To Spend or to Gain: Online Learning in Repeated Karma Auctions
Damien Berriaud, Ezzat Elokda, Devansh Jalota, Emilio Frazzoli, Marco Pavone, Florian Dörfler
TL;DR
This work tackles online learning in karma-based repeated resource auctions where artificial currency is redistributed each period. It develops adaptive karma pacing, an online dual gradient ascent-like strategy, and proves that it achieves asymptotic optimality for a single bidder, induces convergent learning when all bidders adopt it, and forms an approximate Nash equilibrium in large-population, parallel auctions. The analysis addresses unique challenges from currency gains and redistribution, including nontruthfulness upon losing, budget balance under Karma, and non-uniqueness of stationary multipliers, requiring a novel relaxed-dual with a shiftedprojection. The results provide principled, scalable bidding rules for practical karma mechanisms, with welfare implications suggesting efficient allocation without external money and robustness to heterogeneity across agents. The work also charts future directions for alternative karma redistribution schemes and adaptive step-size strategies to mitigate the vanishing-box problem and enhance convergence in realistic settings.
Abstract
Recent years have seen a surge of artificial currency-based mechanisms in contexts where monetary instruments are deemed unfair or inappropriate, e.g., in allocating food donations to food banks, course seats to students, and, more recently, even for traffic congestion management. Yet the applicability of these mechanisms remains limited in repeated auction settings, as it is challenging for users to learn how to bid an artificial currency that has no value outside the auctions. Indeed, users must jointly learn the value of the currency in addition to how to spend it optimally. Moreover, in the prominent class of karma mechanisms, in which artificial karma payments are redistributed to users at each time step, users do not only spend karma to obtain public resources but also gain karma for yielding them.

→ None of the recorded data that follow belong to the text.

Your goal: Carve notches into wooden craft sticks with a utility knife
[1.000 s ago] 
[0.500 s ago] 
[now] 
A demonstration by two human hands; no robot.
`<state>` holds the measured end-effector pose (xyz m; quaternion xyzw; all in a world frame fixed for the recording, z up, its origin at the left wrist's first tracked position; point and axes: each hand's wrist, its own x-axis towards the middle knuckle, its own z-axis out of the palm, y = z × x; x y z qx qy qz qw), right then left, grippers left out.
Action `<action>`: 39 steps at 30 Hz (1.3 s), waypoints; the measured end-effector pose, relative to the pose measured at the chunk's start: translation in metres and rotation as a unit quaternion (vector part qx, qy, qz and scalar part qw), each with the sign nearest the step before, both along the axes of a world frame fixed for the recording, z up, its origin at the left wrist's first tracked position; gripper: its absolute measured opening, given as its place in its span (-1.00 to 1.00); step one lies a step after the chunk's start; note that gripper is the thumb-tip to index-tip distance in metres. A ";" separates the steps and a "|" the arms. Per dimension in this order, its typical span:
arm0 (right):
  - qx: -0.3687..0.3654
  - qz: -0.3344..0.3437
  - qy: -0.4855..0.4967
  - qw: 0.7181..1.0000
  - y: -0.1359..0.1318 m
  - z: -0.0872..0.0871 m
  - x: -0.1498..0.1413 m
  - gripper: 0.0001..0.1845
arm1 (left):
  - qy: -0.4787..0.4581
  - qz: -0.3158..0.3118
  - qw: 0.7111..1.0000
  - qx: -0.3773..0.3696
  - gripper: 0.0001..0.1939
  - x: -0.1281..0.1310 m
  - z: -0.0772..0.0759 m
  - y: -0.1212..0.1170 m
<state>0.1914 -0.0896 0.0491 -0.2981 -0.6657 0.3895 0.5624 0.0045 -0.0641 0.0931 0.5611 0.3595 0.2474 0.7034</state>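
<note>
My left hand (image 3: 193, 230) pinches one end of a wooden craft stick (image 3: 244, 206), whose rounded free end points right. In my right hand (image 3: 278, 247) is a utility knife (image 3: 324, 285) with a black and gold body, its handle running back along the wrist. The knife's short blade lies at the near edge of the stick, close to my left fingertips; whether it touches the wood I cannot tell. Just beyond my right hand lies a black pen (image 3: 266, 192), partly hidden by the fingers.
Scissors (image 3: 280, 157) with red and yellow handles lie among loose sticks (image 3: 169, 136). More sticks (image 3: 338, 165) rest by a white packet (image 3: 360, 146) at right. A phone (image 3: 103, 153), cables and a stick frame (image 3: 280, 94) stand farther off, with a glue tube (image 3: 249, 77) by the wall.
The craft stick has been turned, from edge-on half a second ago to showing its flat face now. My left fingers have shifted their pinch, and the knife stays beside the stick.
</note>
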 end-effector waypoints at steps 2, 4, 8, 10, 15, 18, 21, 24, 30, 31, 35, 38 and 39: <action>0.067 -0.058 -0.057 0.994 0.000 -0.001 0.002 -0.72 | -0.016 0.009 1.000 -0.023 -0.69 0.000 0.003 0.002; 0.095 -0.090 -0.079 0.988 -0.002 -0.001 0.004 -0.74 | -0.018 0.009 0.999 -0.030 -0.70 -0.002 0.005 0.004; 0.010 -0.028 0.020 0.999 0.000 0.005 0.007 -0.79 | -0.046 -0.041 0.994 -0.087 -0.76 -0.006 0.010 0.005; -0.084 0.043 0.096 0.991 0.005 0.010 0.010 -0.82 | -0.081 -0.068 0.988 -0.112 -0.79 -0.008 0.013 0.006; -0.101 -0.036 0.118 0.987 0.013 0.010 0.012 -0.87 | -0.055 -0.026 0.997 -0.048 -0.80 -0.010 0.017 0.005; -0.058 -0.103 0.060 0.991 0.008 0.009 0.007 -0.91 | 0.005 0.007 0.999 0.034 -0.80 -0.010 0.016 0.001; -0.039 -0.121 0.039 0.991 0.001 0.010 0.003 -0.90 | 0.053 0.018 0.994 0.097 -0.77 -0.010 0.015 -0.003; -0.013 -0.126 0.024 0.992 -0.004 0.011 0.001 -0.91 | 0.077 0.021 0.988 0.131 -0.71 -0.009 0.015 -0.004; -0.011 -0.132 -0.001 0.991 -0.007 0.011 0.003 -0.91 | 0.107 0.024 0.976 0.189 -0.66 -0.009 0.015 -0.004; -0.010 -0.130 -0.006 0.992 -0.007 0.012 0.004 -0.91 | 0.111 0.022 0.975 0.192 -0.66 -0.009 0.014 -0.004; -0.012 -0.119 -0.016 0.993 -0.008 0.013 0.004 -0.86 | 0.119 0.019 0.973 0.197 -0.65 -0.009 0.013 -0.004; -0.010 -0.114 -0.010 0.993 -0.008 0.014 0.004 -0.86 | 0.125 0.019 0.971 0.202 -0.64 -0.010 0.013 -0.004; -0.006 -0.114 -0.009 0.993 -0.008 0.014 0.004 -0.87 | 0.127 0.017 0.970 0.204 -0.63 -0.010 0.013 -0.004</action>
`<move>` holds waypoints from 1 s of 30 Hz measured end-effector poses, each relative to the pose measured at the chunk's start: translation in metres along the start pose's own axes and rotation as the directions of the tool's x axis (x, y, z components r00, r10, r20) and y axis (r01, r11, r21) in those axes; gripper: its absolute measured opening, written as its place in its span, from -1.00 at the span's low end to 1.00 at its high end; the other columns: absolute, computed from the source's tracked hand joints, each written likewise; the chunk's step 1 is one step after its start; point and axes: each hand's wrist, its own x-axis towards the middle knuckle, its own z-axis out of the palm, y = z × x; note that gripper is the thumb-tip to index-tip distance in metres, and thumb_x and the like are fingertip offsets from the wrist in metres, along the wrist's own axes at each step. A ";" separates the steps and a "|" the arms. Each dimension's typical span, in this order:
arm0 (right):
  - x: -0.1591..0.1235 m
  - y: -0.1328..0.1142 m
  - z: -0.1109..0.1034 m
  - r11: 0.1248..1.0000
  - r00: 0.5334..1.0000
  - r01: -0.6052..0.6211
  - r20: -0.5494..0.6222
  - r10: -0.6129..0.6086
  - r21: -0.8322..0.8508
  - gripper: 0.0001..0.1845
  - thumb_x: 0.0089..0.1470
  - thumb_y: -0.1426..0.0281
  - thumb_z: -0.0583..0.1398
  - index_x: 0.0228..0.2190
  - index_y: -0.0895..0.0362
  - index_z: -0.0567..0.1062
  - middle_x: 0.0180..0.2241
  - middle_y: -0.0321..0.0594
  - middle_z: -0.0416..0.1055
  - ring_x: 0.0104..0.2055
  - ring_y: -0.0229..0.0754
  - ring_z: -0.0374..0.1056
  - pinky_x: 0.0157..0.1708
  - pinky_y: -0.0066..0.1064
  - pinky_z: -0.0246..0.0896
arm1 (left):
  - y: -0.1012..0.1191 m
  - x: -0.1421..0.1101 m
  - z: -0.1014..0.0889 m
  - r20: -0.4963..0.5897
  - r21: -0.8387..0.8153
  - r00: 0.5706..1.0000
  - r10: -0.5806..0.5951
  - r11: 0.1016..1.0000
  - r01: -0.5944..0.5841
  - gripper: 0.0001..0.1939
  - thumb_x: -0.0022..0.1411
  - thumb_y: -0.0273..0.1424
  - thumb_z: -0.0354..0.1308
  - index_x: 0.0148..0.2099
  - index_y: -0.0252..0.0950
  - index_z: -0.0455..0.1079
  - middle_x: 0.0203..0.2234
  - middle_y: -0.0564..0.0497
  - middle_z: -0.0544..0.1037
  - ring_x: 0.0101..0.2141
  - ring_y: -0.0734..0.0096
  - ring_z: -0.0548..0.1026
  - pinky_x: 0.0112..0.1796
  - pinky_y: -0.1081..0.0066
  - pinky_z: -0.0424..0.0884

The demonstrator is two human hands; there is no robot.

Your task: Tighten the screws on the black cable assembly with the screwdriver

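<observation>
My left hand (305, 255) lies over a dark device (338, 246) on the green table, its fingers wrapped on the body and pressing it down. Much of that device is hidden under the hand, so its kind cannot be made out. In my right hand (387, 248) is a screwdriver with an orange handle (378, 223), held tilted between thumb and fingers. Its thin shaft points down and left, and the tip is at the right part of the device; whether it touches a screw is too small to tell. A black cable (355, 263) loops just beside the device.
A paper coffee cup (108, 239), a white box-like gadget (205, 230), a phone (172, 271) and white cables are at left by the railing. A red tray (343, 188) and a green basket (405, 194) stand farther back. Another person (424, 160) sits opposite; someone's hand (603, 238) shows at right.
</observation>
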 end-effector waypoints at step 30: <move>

For this novel class of karma auctions, we propose an adaptive karma pacing strategy that learns to bid optimally, and show that this strategy a) is asymptotically optimal for a single user bidding against competing bids drawn from a stationary distribution; b) leads to convergent learning dynamics when all users adopt it; and c) constitutes an approximate Nash equilibrium as the number of users grows. Our results require a novel analysis in comparison to adaptive pacing strategies in monetary auctions, since we depart from the classical assumption that the currency has known value outside the auctions, and consider that the currency is both spent and gained through the redistribution of payments.